Les chercheurs ont une théorie pour expliquer l’origine de cette structure unique. « Les jets de GRB doivent traverser l’étoile en cours d’effondrement dans laquelle ils se forment. Nous pensons que ce qui a fait la différence ici, c’est l’ampleur du mélange qui s’est produit entre le matériau stellaire et le jet, de sorte que le gaz chauffé par choc a continué à apparaître dans notre ligne de mire jusqu’au moment où toute signature caractéristique du jet aurait été perdue dans l’émission globale de la rémanence », explique le Dr Hendrik Van Eerten, chercheur au département de physique de l’Université de Bath et co-auteur de l’étude.

Ces résultats aident à comprendre le BOAT, mais aussi les précédents détenteurs de records de luminosité. « Le GRB 221009A représente une avancée considérable dans notre compréhension des sursauts gamma et démontre que les explosions les plus extrêmes n’obéissent pas à la physique standard supposée pour les sursauts gamma de type classique », a déclaré Brendan O’Connor, astrophysicien de l’Université George Washington et premier auteur de l’étude.

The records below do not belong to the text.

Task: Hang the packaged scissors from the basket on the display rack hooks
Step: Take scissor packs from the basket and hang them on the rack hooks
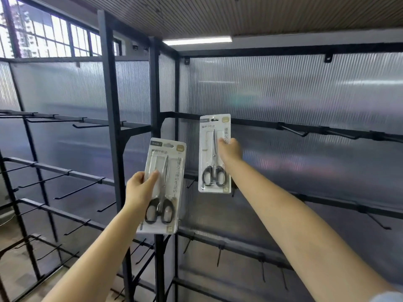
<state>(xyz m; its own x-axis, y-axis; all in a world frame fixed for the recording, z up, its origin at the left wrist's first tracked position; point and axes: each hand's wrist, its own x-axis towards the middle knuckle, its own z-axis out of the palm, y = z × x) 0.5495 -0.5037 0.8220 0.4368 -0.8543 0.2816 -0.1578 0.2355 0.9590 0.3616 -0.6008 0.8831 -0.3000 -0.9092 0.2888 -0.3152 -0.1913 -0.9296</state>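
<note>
The right hand (230, 150) holds one scissors pack (214, 153) up against the rack's upper right rail (327, 129), left of its hooks (294, 131). The left hand (139, 188) holds a second pack (163, 188) lower and further left, before the corner post (157, 105).

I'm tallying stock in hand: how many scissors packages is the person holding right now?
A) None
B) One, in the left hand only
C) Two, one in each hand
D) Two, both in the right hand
C: the left hand grips one scissors package, while the right hand holds another scissors package up at the rack rail.
</note>
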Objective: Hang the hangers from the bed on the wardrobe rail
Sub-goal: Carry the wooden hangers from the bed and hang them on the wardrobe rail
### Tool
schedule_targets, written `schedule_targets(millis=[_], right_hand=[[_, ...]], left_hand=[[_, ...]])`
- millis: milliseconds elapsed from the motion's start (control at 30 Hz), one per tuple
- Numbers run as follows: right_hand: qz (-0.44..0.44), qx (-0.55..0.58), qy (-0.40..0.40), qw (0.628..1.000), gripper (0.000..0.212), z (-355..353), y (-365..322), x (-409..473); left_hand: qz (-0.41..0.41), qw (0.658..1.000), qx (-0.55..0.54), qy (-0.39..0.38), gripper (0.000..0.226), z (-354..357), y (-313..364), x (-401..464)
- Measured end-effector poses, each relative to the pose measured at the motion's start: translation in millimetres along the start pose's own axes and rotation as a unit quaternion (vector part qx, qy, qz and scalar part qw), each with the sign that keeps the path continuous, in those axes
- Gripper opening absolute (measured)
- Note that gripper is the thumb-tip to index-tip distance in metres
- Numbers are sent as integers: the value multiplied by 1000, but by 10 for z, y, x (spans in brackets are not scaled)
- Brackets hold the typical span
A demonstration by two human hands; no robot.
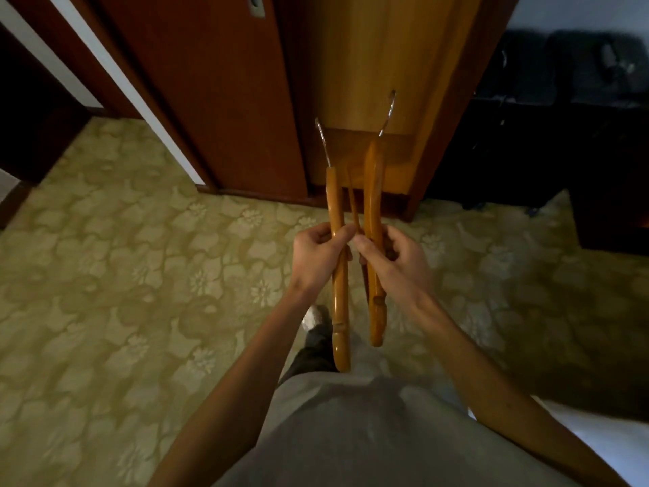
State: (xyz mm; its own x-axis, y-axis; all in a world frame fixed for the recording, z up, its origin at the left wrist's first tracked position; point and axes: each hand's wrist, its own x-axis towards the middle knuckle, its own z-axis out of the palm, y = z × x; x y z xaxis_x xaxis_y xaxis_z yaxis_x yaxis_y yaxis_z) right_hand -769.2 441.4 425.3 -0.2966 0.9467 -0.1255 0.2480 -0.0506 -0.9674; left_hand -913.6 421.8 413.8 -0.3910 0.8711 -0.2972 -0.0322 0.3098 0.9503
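Observation:
I hold two orange wooden hangers edge-on in front of my waist, their metal hooks pointing away toward the wardrobe. My left hand [318, 254] grips the left hanger [338, 293] around its middle. Beside it, my right hand [393, 263] grips the right hanger [374, 191]. A thin wooden bar [353, 202] shows between the two hangers. The open wardrobe [368, 65] stands straight ahead, with light wood inside; its rail is out of view.
A dark brown wardrobe door [217, 93] stands left of the opening. A patterned yellow-green carpet [123, 275] covers the floor. Dark furniture [562, 117] fills the right side. A white edge [604, 444] shows at the lower right.

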Motion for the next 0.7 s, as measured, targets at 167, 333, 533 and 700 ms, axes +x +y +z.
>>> schedule_targets(millis=[167,333,533,700], right_hand=[[11,-6,23,1000,22,332,-276,1168],[19,19,42,999,17,467,-573,2224],[21,1,54,998,19,228,-1005,3444],[-8,-16,86,996,18,-112,-1433,4464]], left_hand=[[21,1000,-2,-16,17,-300,500,1227],[40,998,-9,-41,22,-409,1024,2294],[50,995,-35,-77,28,-244,1708,3398],[108,990,-26,-92,34,37,2375,4355]])
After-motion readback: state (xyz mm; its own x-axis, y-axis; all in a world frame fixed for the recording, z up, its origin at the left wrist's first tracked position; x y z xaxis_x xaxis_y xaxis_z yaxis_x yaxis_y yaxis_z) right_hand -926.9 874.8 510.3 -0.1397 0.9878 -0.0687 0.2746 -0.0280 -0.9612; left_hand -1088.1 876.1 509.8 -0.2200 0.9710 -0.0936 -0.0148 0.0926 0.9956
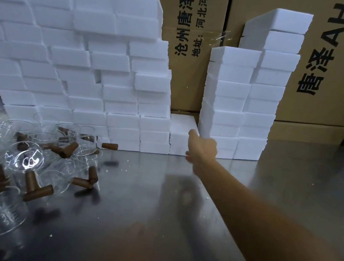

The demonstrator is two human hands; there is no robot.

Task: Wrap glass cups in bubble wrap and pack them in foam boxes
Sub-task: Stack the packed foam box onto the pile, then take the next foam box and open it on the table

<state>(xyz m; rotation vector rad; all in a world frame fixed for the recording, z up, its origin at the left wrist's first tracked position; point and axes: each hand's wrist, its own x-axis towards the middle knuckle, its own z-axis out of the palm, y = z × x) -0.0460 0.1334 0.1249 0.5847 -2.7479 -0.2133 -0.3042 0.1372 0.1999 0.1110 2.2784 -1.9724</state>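
Note:
Several clear glass cups [27, 158] with brown wooden handles [35, 188] lie in a loose pile on the left of the steel table [153, 227]. White foam boxes [76, 61] are stacked like a wall along the back. My right hand [202, 149] reaches to a short stack of foam boxes [180, 131] in the gap between the wall and two taller foam columns [236, 108]. Its thumb lies against the stack's front right edge and its fingers curl round the side. My left hand is out of view. No bubble wrap is clearly visible.
Big brown cardboard cartons [329, 75] with printed characters stand behind the foam. One loose brown handle [110, 146] lies by the foot of the foam wall. Small white foam crumbs [124, 169] dot the table.

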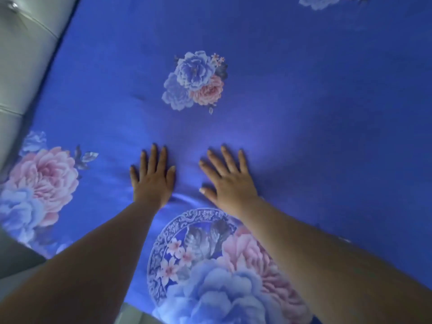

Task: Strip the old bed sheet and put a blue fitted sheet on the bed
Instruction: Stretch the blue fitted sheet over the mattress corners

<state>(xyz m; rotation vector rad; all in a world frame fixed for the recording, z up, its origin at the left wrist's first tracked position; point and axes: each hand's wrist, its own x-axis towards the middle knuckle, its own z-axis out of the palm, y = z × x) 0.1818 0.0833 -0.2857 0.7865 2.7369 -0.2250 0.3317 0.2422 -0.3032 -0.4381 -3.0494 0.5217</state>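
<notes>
Blue fitted sheet (292, 94) | under both grips | left hand (153, 181), right hand (230, 181) flat, fingers spread

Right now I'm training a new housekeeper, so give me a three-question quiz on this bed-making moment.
1. True or false: both hands lie flat, fingers spread, on the blue floral fitted sheet.
2. What lies between the left hand and the right hand? A) a pillow B) a small fabric wrinkle C) the old sheet
3. What grey padded thing borders the sheet at upper left?

Key: 1 true; 2 B; 3 apparently an upholstered headboard.
</notes>
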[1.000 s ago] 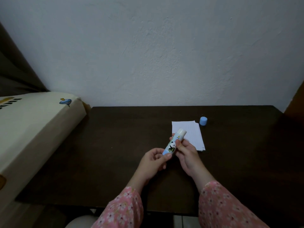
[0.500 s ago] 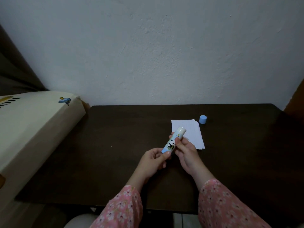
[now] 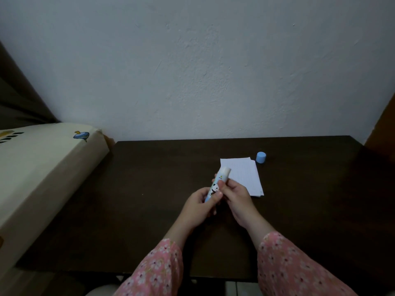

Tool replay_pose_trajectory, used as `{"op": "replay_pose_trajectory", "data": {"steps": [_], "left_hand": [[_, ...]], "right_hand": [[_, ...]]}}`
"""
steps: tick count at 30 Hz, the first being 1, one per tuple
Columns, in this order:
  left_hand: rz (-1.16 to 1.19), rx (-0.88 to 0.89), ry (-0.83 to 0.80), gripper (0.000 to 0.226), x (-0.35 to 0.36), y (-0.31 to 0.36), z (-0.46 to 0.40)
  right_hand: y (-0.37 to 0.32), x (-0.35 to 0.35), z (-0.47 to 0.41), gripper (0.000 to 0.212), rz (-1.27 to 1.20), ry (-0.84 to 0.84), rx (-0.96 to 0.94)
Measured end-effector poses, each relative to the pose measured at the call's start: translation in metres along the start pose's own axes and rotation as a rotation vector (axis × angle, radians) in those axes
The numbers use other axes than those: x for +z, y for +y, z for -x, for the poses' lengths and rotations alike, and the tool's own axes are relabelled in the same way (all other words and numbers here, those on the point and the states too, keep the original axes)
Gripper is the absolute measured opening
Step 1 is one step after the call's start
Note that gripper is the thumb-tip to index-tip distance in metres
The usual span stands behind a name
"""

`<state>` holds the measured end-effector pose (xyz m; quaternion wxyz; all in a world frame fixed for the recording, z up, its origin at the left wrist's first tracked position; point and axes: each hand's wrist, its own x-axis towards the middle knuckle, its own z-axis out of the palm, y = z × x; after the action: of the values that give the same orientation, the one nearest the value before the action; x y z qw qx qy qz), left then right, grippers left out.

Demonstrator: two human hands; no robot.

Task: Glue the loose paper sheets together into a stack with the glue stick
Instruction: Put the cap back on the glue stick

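Glue stick, uncapped, is held by both hands above the bench: left hand pinches its base, right hand grips the barrel, apparently twisting glue up. Paper sheets and blue cap lie toward the far edge; spreading glue likely comes next.

Glue stick: a white and pale-blue tube with a cartoon print, uncapped, tilted with its open end up and away, held above the table near the sheets' near-left corner. Paper sheets: a small, slightly fanned pile of white lined sheets lying flat. Blue cap: upright, just beside the pile's far-right corner.
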<state>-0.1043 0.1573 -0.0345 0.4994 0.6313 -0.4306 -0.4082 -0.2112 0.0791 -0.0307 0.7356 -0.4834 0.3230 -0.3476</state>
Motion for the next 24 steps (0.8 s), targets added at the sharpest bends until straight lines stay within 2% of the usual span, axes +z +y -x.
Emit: {"op": "replay_pose_trajectory", "data": {"steps": [4,10,14,19,24], "left_hand": [[0.063,0.079,0.037,0.024,0.006,0.006,-0.011],[-0.001,0.087,0.175,0.021,0.012,0.002,-0.042],[-0.048,0.101,0.197,0.027,0.015,0.005,-0.063],[-0.095,0.158,0.258,0.032,0.015,0.005,-0.079],[-0.108,0.134,0.302,0.039,0.013,-0.005,-0.088]], "right_hand": [[-0.021,-0.005,-0.012,0.024,0.234,0.032,-0.099],[-0.040,-0.053,-0.053,0.017,0.625,0.364,-0.258],[-0.043,-0.081,-0.080,0.023,0.848,0.514,-0.309],[-0.044,-0.099,-0.104,0.038,1.003,0.580,-0.289],[-0.034,-0.108,-0.114,0.045,1.007,0.572,-0.246]]}}
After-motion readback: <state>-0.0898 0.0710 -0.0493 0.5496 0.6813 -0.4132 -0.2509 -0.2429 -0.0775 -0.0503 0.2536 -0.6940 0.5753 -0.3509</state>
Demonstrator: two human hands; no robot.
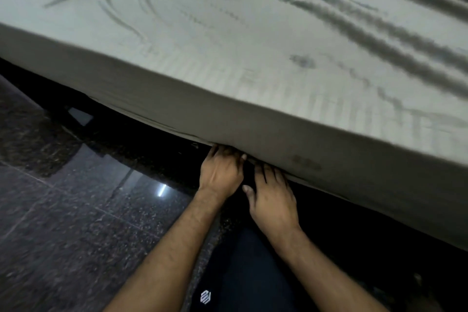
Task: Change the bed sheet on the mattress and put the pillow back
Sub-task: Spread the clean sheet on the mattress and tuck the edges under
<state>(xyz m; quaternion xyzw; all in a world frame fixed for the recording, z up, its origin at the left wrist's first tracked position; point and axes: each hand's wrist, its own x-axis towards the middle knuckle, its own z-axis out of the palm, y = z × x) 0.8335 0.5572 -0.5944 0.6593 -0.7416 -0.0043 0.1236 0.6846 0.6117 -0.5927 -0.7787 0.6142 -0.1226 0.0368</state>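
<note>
My left hand [220, 172] and right hand [272, 194] sit side by side at the near lower edge of the mattress, which the pale grey-green cotton bed sheet [228, 53] covers, creased far right. My fingertips vanish beneath the hem, so I cannot tell their grip. Dark speckled floor tiles [63, 210] lie left.

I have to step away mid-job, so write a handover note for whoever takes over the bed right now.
Left hand: fingertips tucked under the mattress's lower edge, pushing sheet in.
Right hand: fingers straight, pressing at the same edge beside it.
Sheet: covers the mattress top and near side; top wrinkled, especially far right.
Done: sheet spread, this side partly tucked.
Left: finish tucking, smooth wrinkles, return the pillow, which is not in view.
</note>
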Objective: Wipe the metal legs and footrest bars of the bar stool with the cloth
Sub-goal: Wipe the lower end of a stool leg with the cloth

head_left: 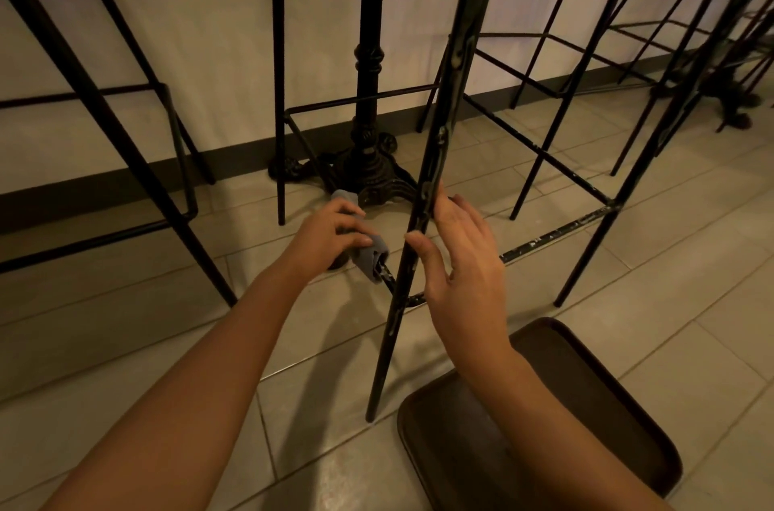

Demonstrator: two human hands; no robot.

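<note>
The bar stool's near black metal leg [435, 158] runs steeply from the top centre down to the tiled floor. Its footrest bars join it low down; one bar [557, 234] goes off to the right with worn, pale marks. My left hand [331, 234] grips a grey cloth [368, 255] wrapped round the left footrest bar, just left of the leg. My right hand [460, 263] is at the leg with fingers straight; thumb and fingertips touch or lie beside it.
An ornate cast-iron table pedestal [368, 158] stands behind the hands by the wall. More black stools [104, 112] stand at left and far right [687, 62]. A dark brown stool seat [586, 406] lies under my right forearm. Beige tiles cover the floor.
</note>
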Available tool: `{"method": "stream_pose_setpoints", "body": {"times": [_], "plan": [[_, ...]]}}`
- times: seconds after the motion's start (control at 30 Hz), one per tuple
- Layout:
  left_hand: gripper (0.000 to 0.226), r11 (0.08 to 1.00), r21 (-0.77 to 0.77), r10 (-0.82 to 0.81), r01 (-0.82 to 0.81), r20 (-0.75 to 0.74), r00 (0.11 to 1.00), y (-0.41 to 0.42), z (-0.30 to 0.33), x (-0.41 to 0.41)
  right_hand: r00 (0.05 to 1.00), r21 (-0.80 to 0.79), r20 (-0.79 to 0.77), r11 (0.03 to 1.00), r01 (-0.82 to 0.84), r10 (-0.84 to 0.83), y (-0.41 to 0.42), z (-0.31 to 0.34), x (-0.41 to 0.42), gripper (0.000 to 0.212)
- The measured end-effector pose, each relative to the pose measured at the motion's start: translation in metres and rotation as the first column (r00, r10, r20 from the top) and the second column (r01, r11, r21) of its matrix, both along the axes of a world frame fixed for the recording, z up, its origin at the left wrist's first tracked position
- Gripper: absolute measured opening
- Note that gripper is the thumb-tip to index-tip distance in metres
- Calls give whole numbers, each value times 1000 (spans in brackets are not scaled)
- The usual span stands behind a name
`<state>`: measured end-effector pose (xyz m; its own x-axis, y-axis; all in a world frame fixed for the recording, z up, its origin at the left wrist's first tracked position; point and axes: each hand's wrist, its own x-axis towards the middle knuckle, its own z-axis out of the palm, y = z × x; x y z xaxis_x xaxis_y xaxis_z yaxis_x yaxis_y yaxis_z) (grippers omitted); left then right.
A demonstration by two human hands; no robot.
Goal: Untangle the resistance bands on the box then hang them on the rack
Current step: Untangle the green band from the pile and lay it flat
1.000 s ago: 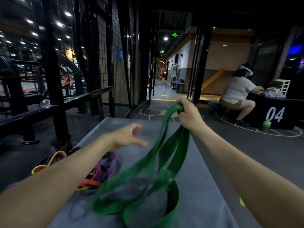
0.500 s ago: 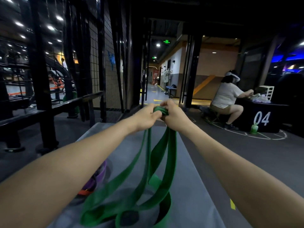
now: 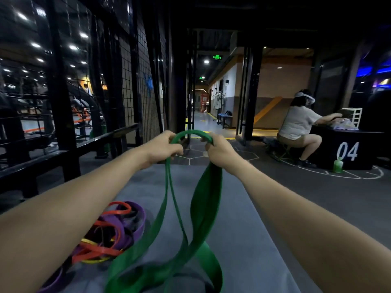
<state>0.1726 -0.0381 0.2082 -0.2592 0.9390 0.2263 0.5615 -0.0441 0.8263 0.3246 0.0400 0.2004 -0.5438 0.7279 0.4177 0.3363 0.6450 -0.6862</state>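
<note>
A wide green resistance band hangs in twisted loops from both my hands down onto the grey box top. My left hand grips its top on the left; my right hand grips it a little to the right, and a short arc of band bridges the gap between them. A tangled heap of purple, orange and yellow bands lies on the box at the lower left, partly behind my left forearm.
A black steel rack with a horizontal bar and wire mesh stands along the left. At the right, a person sits at a black box marked 04, with a green bottle on the floor. A corridor runs ahead.
My left hand reached up and took hold of the band's top beside my right hand. The two hands have since drawn apart, spreading the green loop between them.
</note>
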Motion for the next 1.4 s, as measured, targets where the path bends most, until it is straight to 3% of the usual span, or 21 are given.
{"method": "stream_pose_setpoints", "body": {"times": [0.07, 0.17, 0.33, 0.43, 0.57, 0.7, 1.07, 1.2, 1.4], "plan": [[13, 999, -46, -19, 16, -64, 998, -1, 2, 1, 1000, 55, 25, 998, -17, 16, -1, 11, 0, 26], [12, 998, 61, -6, -1, 108, 994, 1, 8, 4, 997, 129, 72, 991, -25, 16, -2, 21, -4, 26], [15, 989, 108, -124, 101, 233, 965, 7, 11, 9, 998, 133, 47, 990, -48, 42, -3, 25, 2, 22], [7, 973, 227, -120, 51, 302, 946, 15, 18, 18, 998, 107, 41, 993, -55, 51, -2, 16, 6, 18], [5, 956, 294, -124, 21, 334, 934, 20, 31, 30, 993, 51, -96, 997, -63, 68, -4, -8, 8, 22], [14, 924, 379, -110, -55, 399, 911, 21, 44, 36, 998, 37, -39, 998, -51, 53, 4, -17, 23, 24], [10, 819, 544, -210, -184, 582, 786, 34, 96, 48, 986, 177, 36, 972, 153, -161, 34, -17, 64, 20], [14, 803, 568, -257, -180, 603, 755, 41, 97, 60, 949, 302, 39, 909, 287, -313, 45, -5, 84, 23], [17, 832, 502, -186, -235, 652, 735, 49, 60, 54, 915, 303, 135, 896, 326, -379, 50, -26, 98, 24]]}}
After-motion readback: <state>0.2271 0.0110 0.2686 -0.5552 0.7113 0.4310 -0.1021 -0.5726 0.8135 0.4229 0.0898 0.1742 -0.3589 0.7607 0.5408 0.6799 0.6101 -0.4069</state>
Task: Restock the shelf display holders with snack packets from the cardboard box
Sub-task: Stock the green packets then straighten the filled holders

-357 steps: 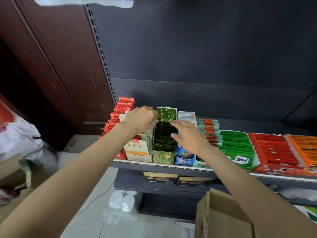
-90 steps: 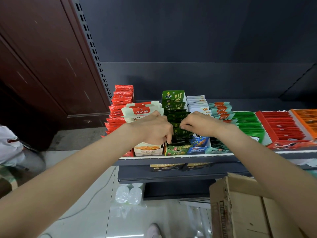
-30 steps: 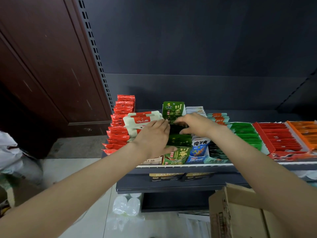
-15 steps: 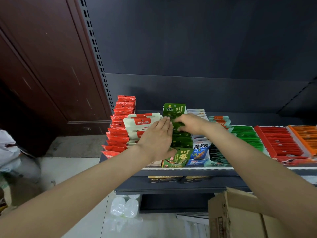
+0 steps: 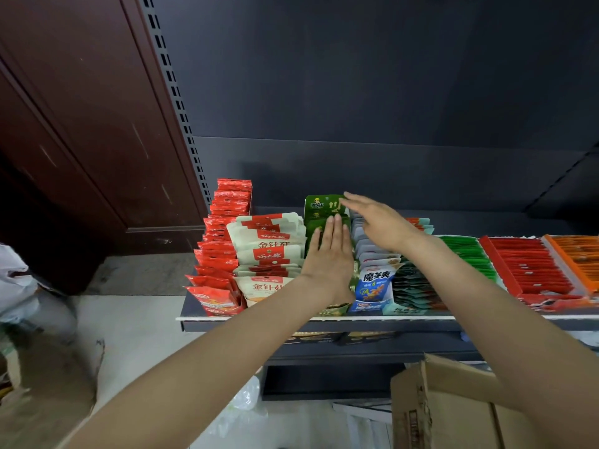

« Pendant longtemps, nous avons pensé que les jets avaient la forme d’un cône de glace. Cependant, certains sursauts gamma de ces dernières années, et en particulier les travaux présentés ici, montrent que nous avons besoin de modèles plus complexes et de simulations informatiques détaillées des jets de sursauts gamma », souligne Alexander van der Horst, professeur agrégé de physique à l’Université George Washington et co-auteur de l’étude.

Selon les scientifiques, ce sursaut résulte probablement de la naissance d’un trou noir, formé suite à l’effondrement gravitationnel d’une étoile massive. Ainsi, la lumière exceptionnelle de cette ancienne explosion apporte de nouvelles informations sur l’effondrement stellaire, la naissance d’un trou noir, ainsi que sur le comportement et l’interaction de la matière à une vitesse proche de la lumière. De futures études permettront de déterminer pourquoi ces GRB extrêmes sont si rares.

« Le GRB 221009A pourrait être l’équivalent de la pierre de Rosette des GRB longs, nous obligeant à revoir nos théories standard sur la formation des flux relativistes dans les étoiles massives en effondrement » conclut O’Connor.